:: Task prompt ::
Find all lines in the listing that include the word "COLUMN", then copy them.

:: Source material ::
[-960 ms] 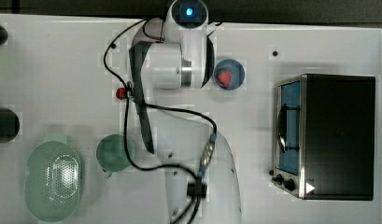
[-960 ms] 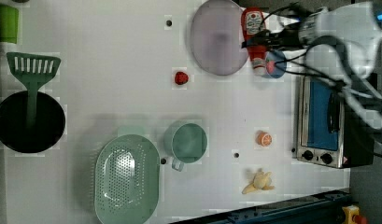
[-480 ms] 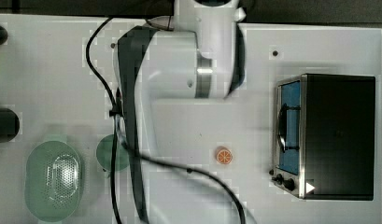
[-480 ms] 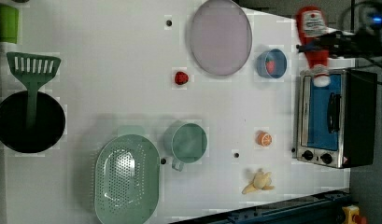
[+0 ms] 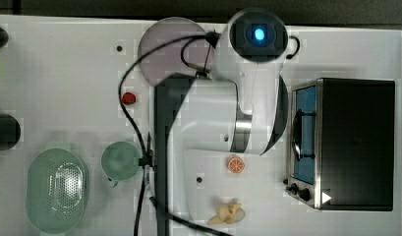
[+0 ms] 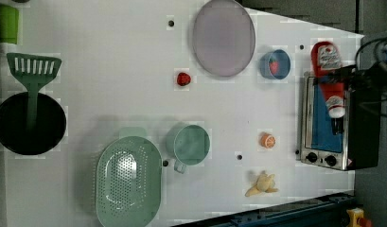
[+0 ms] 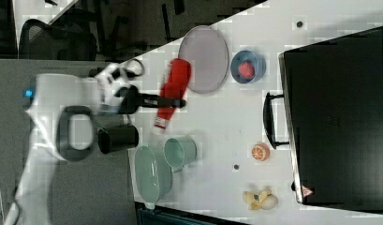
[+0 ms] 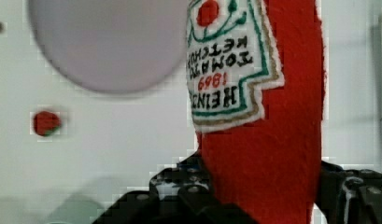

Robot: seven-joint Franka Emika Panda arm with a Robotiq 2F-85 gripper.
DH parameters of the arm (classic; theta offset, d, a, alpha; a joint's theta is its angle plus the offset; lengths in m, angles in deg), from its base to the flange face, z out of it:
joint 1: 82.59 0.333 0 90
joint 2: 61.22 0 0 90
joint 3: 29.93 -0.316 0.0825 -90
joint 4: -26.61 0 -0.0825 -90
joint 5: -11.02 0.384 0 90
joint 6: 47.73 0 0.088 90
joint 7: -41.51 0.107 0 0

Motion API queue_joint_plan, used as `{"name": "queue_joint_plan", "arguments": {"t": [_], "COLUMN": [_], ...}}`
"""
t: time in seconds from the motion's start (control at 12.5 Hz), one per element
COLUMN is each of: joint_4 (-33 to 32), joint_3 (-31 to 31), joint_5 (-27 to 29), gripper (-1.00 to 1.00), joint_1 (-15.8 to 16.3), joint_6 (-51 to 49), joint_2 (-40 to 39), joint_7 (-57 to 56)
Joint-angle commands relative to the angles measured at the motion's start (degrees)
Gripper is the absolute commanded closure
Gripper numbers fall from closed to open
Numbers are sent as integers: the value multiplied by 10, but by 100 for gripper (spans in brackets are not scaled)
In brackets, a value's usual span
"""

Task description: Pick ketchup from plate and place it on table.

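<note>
My gripper (image 6: 334, 78) is shut on the ketchup (image 6: 329, 71), a slim red bottle with a white label and whitish cap, held in the air off the plate (image 6: 223, 38). In the left view the bottle appears over the oven's front. In the right view the ketchup (image 7: 173, 89) hangs in my gripper (image 7: 169, 101) beside the lilac plate (image 7: 203, 58). The wrist view has the ketchup (image 8: 263, 140) close up, with the plate (image 8: 109, 42) below on the white table (image 6: 110, 85). In the top view my arm covers part of the plate (image 5: 159, 44).
A toaster oven (image 6: 330, 127) stands at the left view's right. A blue dish (image 6: 275, 65) with a strawberry, a small red blob (image 6: 183, 79), an orange slice (image 6: 267, 140), a green cup (image 6: 189, 144), a colander (image 6: 128, 179) and a black pan (image 6: 30, 123) lie around.
My arm has carried the ketchup up and away from the plate's edge, toward the left view's right, to where it appears over the oven. The plate lies bare.
</note>
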Motion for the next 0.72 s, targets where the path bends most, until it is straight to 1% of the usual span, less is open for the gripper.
{"name": "queue_joint_plan", "arguments": {"t": [0.08, 0.32, 0.48, 0.56, 0.72], "joint_4": [-87, -168, -204, -214, -226], "joint_3": [7, 7, 7, 7, 7], "joint_5": [7, 7, 7, 7, 7], "gripper": [-24, -24, -24, -29, -71], "joint_1": [-4, -3, -3, -3, -3], "joint_6": [53, 157, 211, 227, 242], "joint_2": [-9, -20, -38, -51, -84], "joint_7": [20, 20, 20, 20, 20]}}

:: Answer area ::
Motion API queue_joint_plan, used as `{"name": "queue_joint_plan", "arguments": {"t": [_], "COLUMN": [_], ...}}`
COLUMN is each of: joint_4 (-33 to 32), joint_3 (-31 to 31), joint_5 (-27 to 29), gripper (-1.00 to 1.00), joint_1 (-15.8 to 16.3), joint_6 (-51 to 49), joint_2 (-40 to 39), joint_7 (-57 to 56)

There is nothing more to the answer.